Blakemore & Cooper - Results (2) and Conclusion
- They guided themselves mainly by touch. They were frightened when they reached the edge of the surface they were standing on.
- About 75% of cells in both cats were clearly binocular
Brain development is determined by the functional demands made upon it, rather than pre-programmed genetic factors.
Blakemore & Cooper - Controls (2)
- Cat could not even see its body as it wore a wide black collar that restricted its visual field to a width of about 130 degrees
- From age of two weeks they were put into a special apparatus for an average of about five hours per day
Maguire - Aim, Sample, Method
Aim:
- to examine the direct effect of spatial experience on brain structure.
Sample:
- experimental group of 16 taxi drivers were all healthy, right-handed, male London taxi drivers, mean age 44 years and had passed The Knowledge
- The control group who did not drive taxis (50 for the VBM analysis, 16 from 50 for the pixel counting) were matched for health, handedness, sex, mean age and age range.
Method:
- quasi/natural experiment
- independent measures, matched participants design.

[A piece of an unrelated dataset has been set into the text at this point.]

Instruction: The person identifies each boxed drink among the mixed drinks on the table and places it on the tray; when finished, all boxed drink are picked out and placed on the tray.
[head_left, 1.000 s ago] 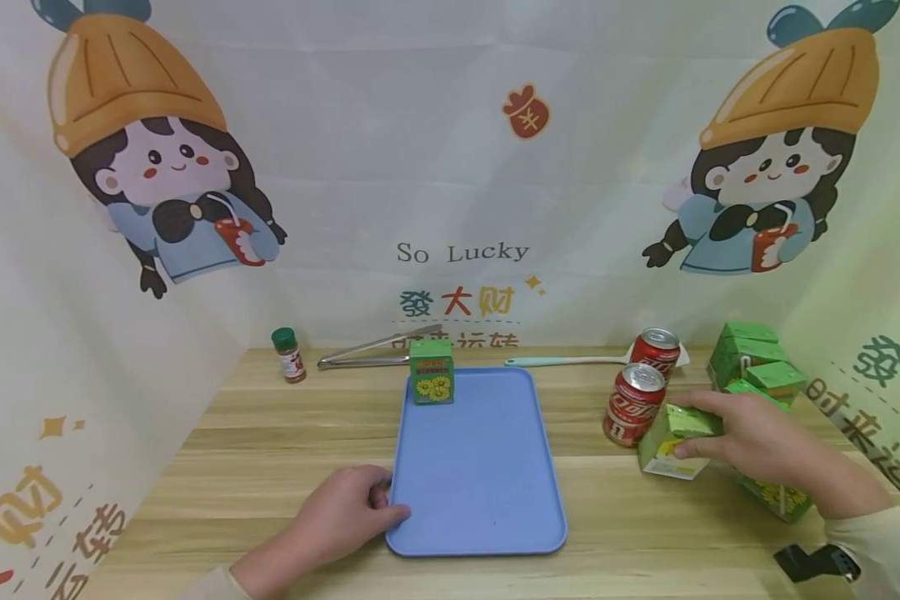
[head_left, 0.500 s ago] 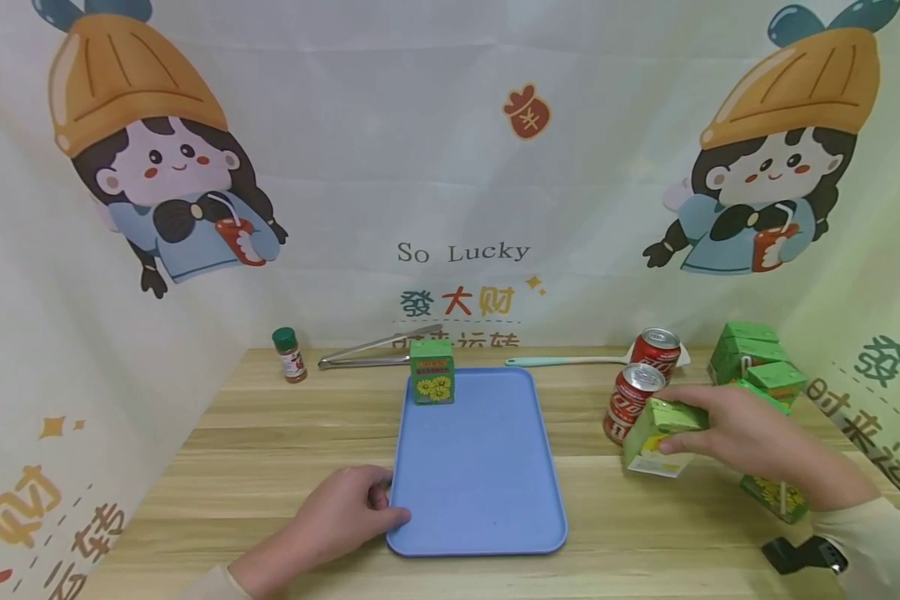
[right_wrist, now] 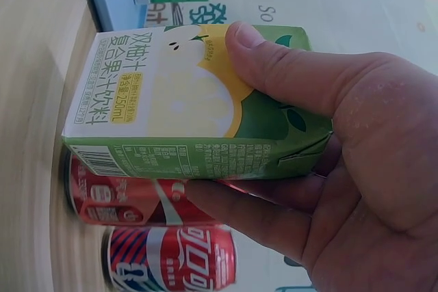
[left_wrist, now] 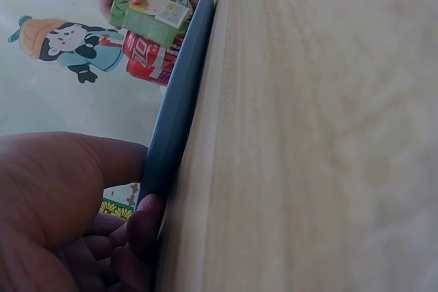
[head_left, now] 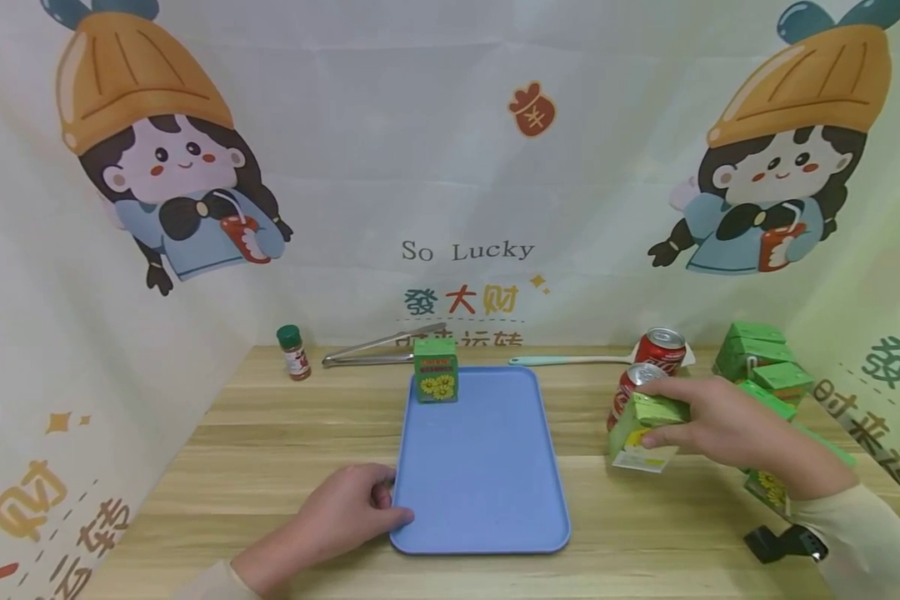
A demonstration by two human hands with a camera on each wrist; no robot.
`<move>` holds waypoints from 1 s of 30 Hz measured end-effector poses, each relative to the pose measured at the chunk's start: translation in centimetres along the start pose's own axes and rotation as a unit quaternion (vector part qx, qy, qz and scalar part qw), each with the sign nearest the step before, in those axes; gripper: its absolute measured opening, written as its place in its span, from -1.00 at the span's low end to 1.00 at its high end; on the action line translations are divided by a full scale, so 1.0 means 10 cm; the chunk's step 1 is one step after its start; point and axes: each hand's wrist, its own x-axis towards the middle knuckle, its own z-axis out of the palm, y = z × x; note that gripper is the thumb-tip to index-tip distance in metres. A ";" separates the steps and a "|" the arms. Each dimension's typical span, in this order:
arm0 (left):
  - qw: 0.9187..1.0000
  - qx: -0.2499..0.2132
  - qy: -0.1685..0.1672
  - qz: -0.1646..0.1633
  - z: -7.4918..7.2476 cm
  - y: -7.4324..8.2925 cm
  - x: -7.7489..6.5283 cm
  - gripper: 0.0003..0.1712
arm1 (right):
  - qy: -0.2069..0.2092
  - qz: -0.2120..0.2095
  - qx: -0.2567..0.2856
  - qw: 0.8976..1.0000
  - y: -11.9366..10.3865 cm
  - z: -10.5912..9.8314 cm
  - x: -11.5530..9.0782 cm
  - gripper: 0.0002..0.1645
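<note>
My right hand [head_left: 720, 427] grips a green-and-white juice box [right_wrist: 171, 100], thumb on its printed face and fingers on the opposite side. The box is tilted, and in the head view it overlaps the nearer red soda can [head_left: 628, 387]. My left hand [head_left: 352, 504] pinches the near left rim of a blue tray [head_left: 487, 475], thumb on top and fingers at its edge. A green drink carton with yellow flowers [head_left: 437, 379] stands upright at the tray's far left corner.
Behind the nearer can stands another red can [head_left: 662, 350], beside a pale-handled spatula [head_left: 570, 360]. Several green cartons [head_left: 753, 350] are grouped at the right. Metal tongs [head_left: 367, 361] and a green-capped spice bottle [head_left: 294, 357] lie toward the back left, near the patterned cloth wall.
My right hand has carried the juice box left, away from the green cartons and across the front of the nearer can. My left hand keeps its place on the tray.
</note>
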 end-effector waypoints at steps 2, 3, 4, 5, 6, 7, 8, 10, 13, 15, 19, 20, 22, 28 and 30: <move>1.000 0.000 -0.001 0.000 0.00 0.00 0.00 -0.63 | -0.001 -0.009 -0.002 1.000 -0.02 0.01 0.02 -0.20; 1.000 0.000 -0.001 0.000 0.00 0.00 0.00 -0.63 | -0.001 -0.015 -0.003 1.000 -0.03 0.02 0.03 -0.21; 1.000 0.000 -0.002 0.001 0.00 0.00 0.00 -0.63 | 0.000 -0.020 -0.005 1.000 -0.03 0.02 0.05 -0.21; 1.000 0.000 -0.002 0.002 0.00 0.00 0.00 -0.62 | 0.000 -0.025 -0.007 1.000 -0.04 0.03 0.06 -0.20; 1.000 0.000 -0.003 0.002 0.00 -0.01 -0.01 -0.62 | -0.001 -0.025 -0.009 1.000 -0.06 0.03 0.08 -0.21; 1.000 0.000 -0.003 0.002 0.01 -0.01 -0.01 -0.61 | -0.002 -0.025 -0.011 1.000 -0.07 0.04 0.09 -0.20; 1.000 0.001 -0.004 0.003 0.01 -0.01 -0.01 -0.61 | -0.001 -0.027 -0.013 1.000 -0.08 0.05 0.11 -0.21; 1.000 0.002 -0.005 0.004 0.01 -0.01 -0.01 -0.61 | -0.002 -0.028 -0.018 0.999 -0.11 0.06 0.15 -0.22; 1.000 -0.001 -0.008 0.003 0.00 -0.02 0.00 -0.61 | -0.001 -0.039 -0.020 0.999 -0.16 0.07 0.22 -0.27; 1.000 -0.002 -0.008 0.003 0.00 -0.02 0.00 -0.61 | 0.000 -0.052 -0.015 0.999 -0.19 0.08 0.26 -0.32; 1.000 0.000 -0.005 0.006 -0.01 -0.03 0.02 -0.60 | 0.000 -0.070 -0.006 0.998 -0.23 0.09 0.34 -0.37; 1.000 0.002 -0.004 0.008 -0.02 -0.03 0.03 -0.59 | -0.002 -0.071 -0.002 0.997 -0.25 0.09 0.35 -0.37; 1.000 0.003 -0.004 0.007 -0.02 -0.02 0.03 -0.58 | -0.007 -0.068 0.001 0.998 -0.27 0.10 0.39 -0.38; 1.000 0.000 -0.013 0.006 -0.04 -0.01 0.02 -0.59 | -0.042 -0.045 0.014 0.998 -0.37 0.13 0.49 -0.35; 1.000 -0.001 -0.017 0.005 -0.04 0.00 0.02 -0.59 | -0.055 -0.039 0.017 0.998 -0.40 0.15 0.53 -0.34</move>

- IV - London taxi driver or not
- DV - volume of the hippocampi including their anterior, body and posterior regions … measured by analysing MRI scans of participants’ brain using the two techniques of VBM and pixel counting.
Maguire - Procedure (2)
The scans of the control group were selected from the structural MRI scan data base at the same unit where the taxi drivers were scanned.

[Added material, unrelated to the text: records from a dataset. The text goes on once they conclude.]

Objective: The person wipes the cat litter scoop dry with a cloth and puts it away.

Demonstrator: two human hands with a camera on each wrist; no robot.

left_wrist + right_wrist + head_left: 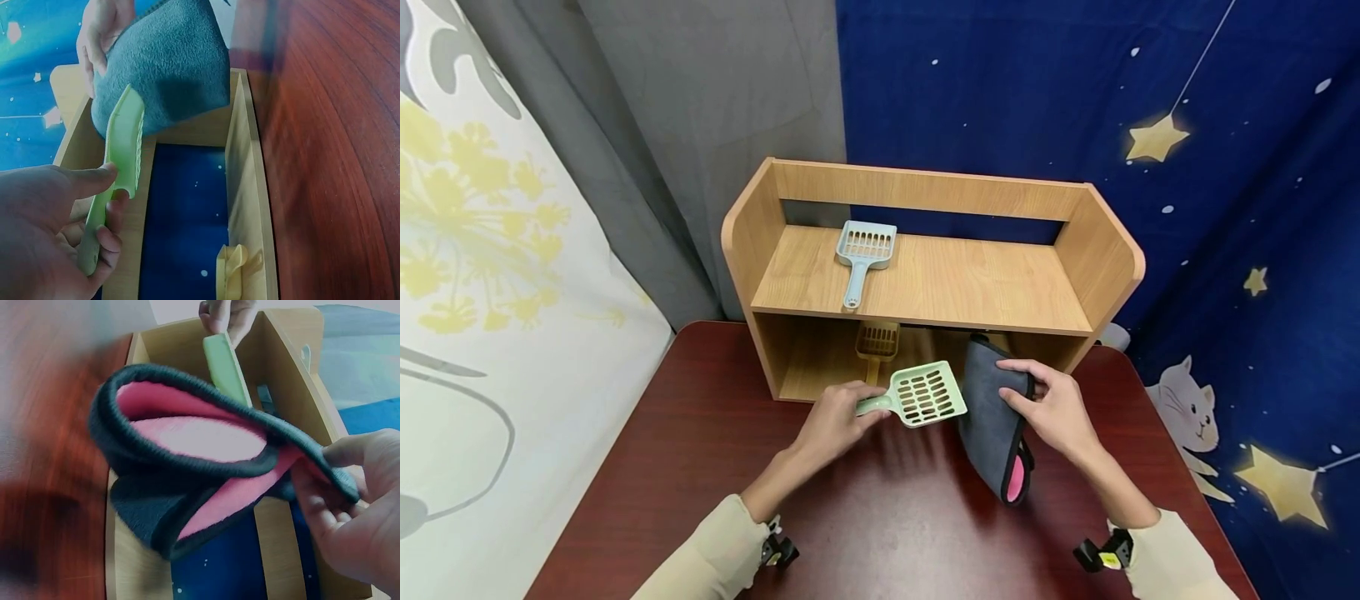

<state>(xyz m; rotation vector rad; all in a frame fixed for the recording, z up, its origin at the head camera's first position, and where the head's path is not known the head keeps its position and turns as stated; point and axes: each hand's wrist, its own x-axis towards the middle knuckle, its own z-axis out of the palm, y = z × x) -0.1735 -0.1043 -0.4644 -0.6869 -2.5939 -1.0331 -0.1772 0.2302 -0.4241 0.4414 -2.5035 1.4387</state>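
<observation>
My left hand grips the handle of a pale green litter scoop, whose slotted head points right, towards the cloth. Over the table in front of the shelf, my right hand pinches the upper edge of a folded cloth, grey outside and pink inside, with a black bound border. The cloth hangs loosely, and its pink folds gape in the right wrist view. On the upper shelf lies a light blue litter scoop, handle to the front. A yellow litter scoop lies in the lower compartment, partly hidden.
A two-level wooden shelf with raised sides and a back rail stands at the rear of the dark red table. Behind it hang a grey curtain and a blue star-patterned curtain. White patterned fabric hangs at left.
</observation>
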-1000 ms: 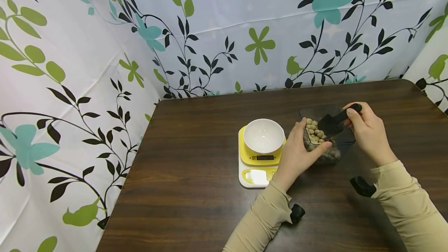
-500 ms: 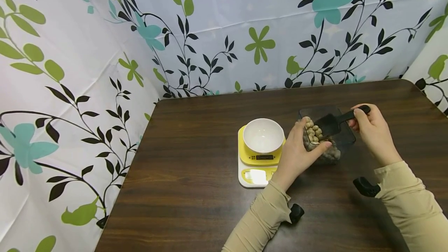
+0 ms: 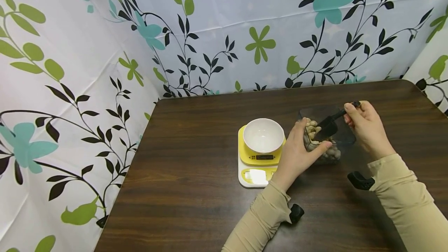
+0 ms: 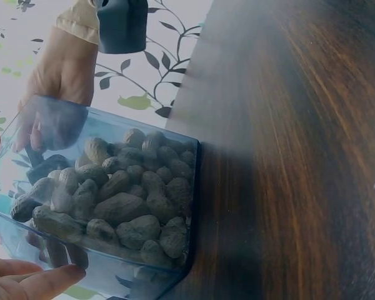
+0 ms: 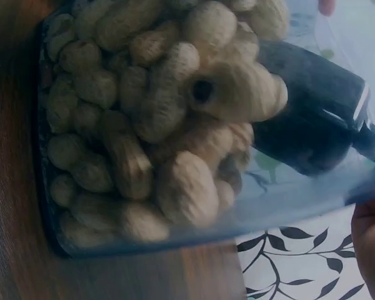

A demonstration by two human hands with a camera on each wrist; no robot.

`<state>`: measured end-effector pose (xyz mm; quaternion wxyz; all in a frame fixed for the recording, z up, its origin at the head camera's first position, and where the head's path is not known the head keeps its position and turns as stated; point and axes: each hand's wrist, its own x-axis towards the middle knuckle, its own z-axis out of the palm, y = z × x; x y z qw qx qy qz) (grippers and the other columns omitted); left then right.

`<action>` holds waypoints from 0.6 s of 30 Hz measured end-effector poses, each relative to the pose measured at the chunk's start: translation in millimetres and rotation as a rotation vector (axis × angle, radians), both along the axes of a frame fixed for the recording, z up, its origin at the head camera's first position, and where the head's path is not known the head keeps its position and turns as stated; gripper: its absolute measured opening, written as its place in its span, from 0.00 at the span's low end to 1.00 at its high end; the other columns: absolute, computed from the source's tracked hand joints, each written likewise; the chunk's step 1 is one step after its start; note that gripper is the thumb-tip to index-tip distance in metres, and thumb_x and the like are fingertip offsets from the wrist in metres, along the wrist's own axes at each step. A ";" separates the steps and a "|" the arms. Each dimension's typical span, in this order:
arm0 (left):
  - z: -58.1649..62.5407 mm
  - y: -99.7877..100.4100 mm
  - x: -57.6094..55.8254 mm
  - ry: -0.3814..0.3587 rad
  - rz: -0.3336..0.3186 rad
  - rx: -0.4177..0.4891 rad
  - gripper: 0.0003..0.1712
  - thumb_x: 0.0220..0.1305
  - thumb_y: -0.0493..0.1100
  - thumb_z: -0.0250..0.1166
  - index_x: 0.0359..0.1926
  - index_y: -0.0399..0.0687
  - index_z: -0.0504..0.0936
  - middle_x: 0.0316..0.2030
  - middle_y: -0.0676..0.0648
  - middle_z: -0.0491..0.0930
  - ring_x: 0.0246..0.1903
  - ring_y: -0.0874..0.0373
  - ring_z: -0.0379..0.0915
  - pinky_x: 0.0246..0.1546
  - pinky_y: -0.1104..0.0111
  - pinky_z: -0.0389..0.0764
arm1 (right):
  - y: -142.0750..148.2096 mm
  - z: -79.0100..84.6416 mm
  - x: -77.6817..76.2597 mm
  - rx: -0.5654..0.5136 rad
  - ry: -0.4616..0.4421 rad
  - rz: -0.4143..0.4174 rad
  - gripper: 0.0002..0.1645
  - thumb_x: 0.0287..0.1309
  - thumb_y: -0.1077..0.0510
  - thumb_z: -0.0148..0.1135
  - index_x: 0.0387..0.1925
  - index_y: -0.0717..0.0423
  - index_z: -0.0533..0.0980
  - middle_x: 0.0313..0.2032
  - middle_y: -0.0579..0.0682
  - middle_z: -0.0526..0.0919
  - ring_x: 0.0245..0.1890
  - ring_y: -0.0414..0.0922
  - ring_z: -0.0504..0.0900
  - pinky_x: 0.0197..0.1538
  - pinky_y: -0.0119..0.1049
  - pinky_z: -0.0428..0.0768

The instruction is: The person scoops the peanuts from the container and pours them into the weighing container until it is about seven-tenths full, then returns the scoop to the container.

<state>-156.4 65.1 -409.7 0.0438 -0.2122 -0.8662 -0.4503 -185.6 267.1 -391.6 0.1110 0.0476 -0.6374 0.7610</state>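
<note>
My left hand [image 3: 301,151] holds a clear plastic container [image 4: 128,265], fingers along one side and thumb across the near side. It looks tilted in the head view, and unshelled peanuts [image 4: 122,206] fill its lower part. A small black scoop [image 3: 327,128] reaches into the container, its blade against the peanuts; the right wrist view shows the dark blade [image 5: 312,106] right beside them. My right hand [image 3: 369,127] pinches the scoop's handle between thumb and fingers. How many peanuts sit on the blade cannot be made out.
Left of the container, a yellow and white kitchen scale [image 3: 245,158] bears a white bowl [image 3: 264,137]. All stand on a dark wooden table [image 3: 189,174]. A patterned curtain [image 3: 224,11] hangs behind and to the left. Black wrist mounts [image 3: 296,213] stick out by both sleeves.
The right hand drew the scoop a little to the right, then brought it back left, and its blade now dips lower into the peanuts. The left hand and the container stay in place.
</note>
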 end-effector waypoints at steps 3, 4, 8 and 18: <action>0.2 -0.5 -0.2 0.001 0.001 -0.006 0.47 0.57 0.65 0.60 0.72 0.54 0.53 0.70 0.49 0.57 0.70 0.56 0.53 0.65 0.60 0.66 | -5.3 -0.8 -0.6 -0.060 -0.010 -0.012 0.07 0.64 0.60 0.52 0.34 0.54 0.63 0.21 0.39 0.72 0.22 0.33 0.65 0.24 0.23 0.61; 0.4 -0.6 -0.2 0.000 0.000 -0.005 0.47 0.58 0.65 0.60 0.72 0.54 0.52 0.70 0.49 0.56 0.70 0.56 0.52 0.65 0.60 0.66 | -6.3 -0.8 -0.3 -0.068 -0.009 -0.012 0.06 0.64 0.60 0.52 0.33 0.53 0.63 0.21 0.39 0.71 0.22 0.34 0.65 0.24 0.24 0.61; 1.0 -0.6 -0.5 -0.009 -0.001 -0.004 0.47 0.57 0.65 0.60 0.72 0.55 0.52 0.70 0.49 0.56 0.70 0.56 0.52 0.65 0.59 0.66 | -8.4 -0.7 1.7 -0.108 0.011 0.006 0.03 0.65 0.61 0.51 0.33 0.53 0.67 0.23 0.39 0.71 0.24 0.34 0.65 0.27 0.23 0.64; 0.4 -0.5 -1.7 -0.023 -0.001 -0.010 0.46 0.57 0.66 0.60 0.71 0.57 0.53 0.70 0.50 0.57 0.70 0.57 0.52 0.65 0.60 0.66 | -2.0 2.3 7.2 -0.128 0.010 0.062 0.08 0.67 0.61 0.48 0.36 0.57 0.75 0.26 0.44 0.71 0.26 0.37 0.67 0.29 0.26 0.64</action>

The MRI scans of all participants were analysed using VBM and pixel counting to find out the volume of hippocampi
Maguire - Results (2) and Conclusion
- Taxi drivers had significantly increased grey matter volume in the posterior hippocampi compared to controls.
- Controls had a significantly greater anterior hippocampal volume than the taxi drivers.
It can be suggested that the changes in the arrangement of hippocampal grey matter are acquired i.e. due to nurture.